▸ What is being asked
Copy out each line featuring the string "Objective" from the entries beneath.

▸ Study material
┏━━
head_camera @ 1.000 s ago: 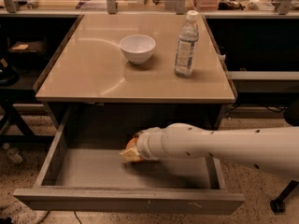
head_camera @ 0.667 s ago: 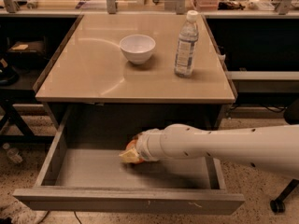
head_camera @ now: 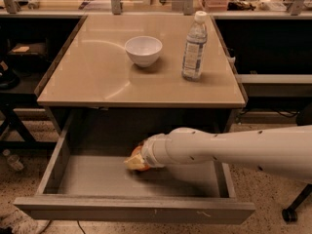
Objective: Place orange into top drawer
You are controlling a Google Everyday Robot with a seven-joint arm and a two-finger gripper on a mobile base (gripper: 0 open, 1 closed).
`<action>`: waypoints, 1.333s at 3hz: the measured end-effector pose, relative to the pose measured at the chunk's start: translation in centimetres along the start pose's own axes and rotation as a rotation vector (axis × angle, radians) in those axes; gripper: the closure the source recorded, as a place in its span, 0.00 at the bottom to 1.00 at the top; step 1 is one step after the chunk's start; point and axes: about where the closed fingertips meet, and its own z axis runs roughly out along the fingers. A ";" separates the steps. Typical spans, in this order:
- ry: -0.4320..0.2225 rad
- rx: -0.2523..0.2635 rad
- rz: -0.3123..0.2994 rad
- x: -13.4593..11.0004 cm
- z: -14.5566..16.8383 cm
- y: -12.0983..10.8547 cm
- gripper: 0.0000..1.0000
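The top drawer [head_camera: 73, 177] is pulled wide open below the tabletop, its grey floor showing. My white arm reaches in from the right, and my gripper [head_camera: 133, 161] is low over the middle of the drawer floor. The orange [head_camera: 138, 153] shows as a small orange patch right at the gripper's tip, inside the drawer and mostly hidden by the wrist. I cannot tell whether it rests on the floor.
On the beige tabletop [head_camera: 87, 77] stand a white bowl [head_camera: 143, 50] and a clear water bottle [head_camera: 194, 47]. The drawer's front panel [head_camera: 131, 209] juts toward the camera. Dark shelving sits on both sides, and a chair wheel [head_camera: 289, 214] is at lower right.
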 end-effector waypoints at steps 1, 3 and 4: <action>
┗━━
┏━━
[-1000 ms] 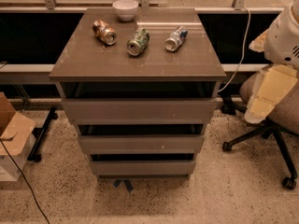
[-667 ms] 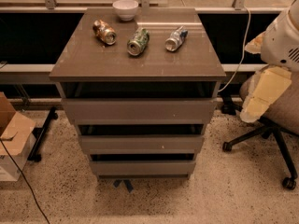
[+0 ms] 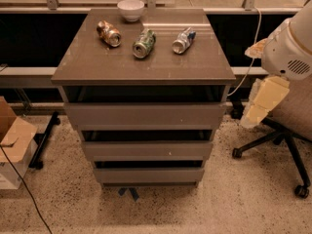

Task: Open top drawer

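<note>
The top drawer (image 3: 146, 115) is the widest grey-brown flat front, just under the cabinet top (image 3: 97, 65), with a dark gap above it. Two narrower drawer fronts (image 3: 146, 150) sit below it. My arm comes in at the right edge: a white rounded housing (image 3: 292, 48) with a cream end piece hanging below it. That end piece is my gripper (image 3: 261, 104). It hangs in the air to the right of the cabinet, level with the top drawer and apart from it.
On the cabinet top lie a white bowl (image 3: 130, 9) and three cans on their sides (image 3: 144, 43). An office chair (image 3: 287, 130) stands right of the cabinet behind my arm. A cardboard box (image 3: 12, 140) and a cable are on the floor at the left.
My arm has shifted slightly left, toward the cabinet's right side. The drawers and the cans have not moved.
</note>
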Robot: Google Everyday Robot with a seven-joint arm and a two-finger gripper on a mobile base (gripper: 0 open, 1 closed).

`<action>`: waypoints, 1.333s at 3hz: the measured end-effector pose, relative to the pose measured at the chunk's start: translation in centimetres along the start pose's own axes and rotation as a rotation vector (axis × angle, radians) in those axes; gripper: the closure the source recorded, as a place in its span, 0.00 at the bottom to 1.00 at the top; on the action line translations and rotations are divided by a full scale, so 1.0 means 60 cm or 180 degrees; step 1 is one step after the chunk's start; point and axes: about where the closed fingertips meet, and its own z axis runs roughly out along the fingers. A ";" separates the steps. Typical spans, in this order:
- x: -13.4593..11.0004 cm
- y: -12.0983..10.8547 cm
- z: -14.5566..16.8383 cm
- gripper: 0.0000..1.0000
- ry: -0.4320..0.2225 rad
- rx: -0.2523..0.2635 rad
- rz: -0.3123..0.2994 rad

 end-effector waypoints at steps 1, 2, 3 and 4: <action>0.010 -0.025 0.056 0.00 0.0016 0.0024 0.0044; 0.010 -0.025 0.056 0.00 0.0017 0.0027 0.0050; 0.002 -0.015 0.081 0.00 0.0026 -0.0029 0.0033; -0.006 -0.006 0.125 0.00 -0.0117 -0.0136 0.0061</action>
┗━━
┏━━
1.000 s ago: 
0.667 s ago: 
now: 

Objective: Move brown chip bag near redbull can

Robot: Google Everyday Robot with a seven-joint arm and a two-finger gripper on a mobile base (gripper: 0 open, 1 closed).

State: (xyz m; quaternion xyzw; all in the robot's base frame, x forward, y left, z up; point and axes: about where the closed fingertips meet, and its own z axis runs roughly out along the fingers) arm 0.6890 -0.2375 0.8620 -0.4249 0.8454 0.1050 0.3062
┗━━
▸ Solved exercise
Objective: Place orange into top drawer
Objective: Move brown chip bag near redbull can

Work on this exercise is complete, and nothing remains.